Aliás, há motivos para acreditar que Putin pode ter forçado a mão. O colapso da União Soviética, no início dos anos 90, não foi provocado pelas potências ocidentais, mas por uma onda de secessão, quando nacionalidades e minorias, vendo o Estado partidário enfraquecido, agarraram a oportunidade para se libertar.
A Rússia atual não tem a força econômica nem a política para recuperar e integrar os territórios soviéticos perdidos. Qualquer tentativa de Putin para prosseguir com seu plano empobreceria seu povo e conduziria a novas desintegrações – uma perspectiva sombria.
Segurança nacional
Os europeus têm razão de se preocupar. Eles agora enfrentam o fato de que a União Europeia não é apenas um mercado comum – uma mera comunidade econômica -, mas um ator global, uma unidade política coesa com valores e interesses de segurança compartilhados. Os interesses estratégicos e normativos da Europa ressurgiram, pois, com uma vingança.
De fato, Putin conseguiu, quase sozinho, revigorar a Otan com um novo senso de propósito.
A União Europeia terá de compreender que não está agindo num vácuo em sua vizinhança oriental e meridional e, pelo bem de seus próprios interesses de segurança, os pontos conflitantes de outras potências ali não podem ser simplesmente ignorados ou, pior, aceitos. A política de ampliação da UE não é um mero aborrecimento caro e dispensável – é um componente vital da segurança e da projeção de poder para fora dos limites do bloco, A segurança tem um preço.

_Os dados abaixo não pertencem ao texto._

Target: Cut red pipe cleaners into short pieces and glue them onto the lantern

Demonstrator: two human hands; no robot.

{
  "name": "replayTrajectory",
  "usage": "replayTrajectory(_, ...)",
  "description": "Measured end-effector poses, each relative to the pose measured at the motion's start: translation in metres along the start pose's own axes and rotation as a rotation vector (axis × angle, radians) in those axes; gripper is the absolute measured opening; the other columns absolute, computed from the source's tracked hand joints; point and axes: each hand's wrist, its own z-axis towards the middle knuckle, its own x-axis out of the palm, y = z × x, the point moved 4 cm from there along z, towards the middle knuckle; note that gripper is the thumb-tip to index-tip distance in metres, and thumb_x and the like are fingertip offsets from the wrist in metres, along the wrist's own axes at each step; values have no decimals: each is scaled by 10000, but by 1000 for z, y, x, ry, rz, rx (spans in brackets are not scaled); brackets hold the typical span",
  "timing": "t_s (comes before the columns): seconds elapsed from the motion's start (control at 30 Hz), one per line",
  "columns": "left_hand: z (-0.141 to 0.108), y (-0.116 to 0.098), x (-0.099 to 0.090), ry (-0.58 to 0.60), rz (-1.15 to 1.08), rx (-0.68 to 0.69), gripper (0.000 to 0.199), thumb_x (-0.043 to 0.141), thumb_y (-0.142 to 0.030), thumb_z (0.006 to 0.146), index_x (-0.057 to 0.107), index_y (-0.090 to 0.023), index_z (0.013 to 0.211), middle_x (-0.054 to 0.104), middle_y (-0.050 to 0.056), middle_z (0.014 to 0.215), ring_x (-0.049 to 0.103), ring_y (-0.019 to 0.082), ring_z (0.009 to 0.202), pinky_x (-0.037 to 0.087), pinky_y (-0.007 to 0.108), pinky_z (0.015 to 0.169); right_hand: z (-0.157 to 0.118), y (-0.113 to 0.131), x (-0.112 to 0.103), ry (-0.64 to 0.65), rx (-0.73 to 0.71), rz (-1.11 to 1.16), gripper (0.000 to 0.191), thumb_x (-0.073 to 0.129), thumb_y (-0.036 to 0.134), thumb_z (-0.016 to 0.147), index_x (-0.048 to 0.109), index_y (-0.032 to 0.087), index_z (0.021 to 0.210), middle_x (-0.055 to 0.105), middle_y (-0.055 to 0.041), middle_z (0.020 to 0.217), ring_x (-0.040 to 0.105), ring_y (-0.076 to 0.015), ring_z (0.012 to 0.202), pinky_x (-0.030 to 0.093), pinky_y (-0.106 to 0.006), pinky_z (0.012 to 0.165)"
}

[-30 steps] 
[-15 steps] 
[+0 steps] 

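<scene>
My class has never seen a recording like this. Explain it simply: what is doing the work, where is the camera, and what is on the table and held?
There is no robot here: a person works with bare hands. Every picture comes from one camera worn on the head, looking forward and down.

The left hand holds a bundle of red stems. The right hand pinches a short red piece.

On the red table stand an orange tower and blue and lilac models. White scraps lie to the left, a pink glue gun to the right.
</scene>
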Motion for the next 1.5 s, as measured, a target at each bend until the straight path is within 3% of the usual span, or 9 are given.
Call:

Agora, haverá talvez uma reavaliação na Grã-Bretanha dos custos de uma eventual saída da União Europeia. E haverá talvez uma percepção no continente de que a unificação europeia precisa avançar mais rapidamente porque o mundo – e a vizinhança da Europa, em particular – se mostrou não tão pacífico como muitos, sobretudo os alemães, achavam que era.
O projeto de paz da União Europeia – o móvel inicial da integração europeia – pode ter funcionado muito bem. Após mais de seis décadas de sucesso, ele veio a ser considerado irremediavelmente datado. Putin proporcionou um teste de realidade. A questão da paz no continente voltou e precisa ser respondida por uma União Europeia forte e unida.
*Joschka Fischer foi ministro das Relações Exteriores e vice-chanceler da Alemanha entre 1998 e 2005.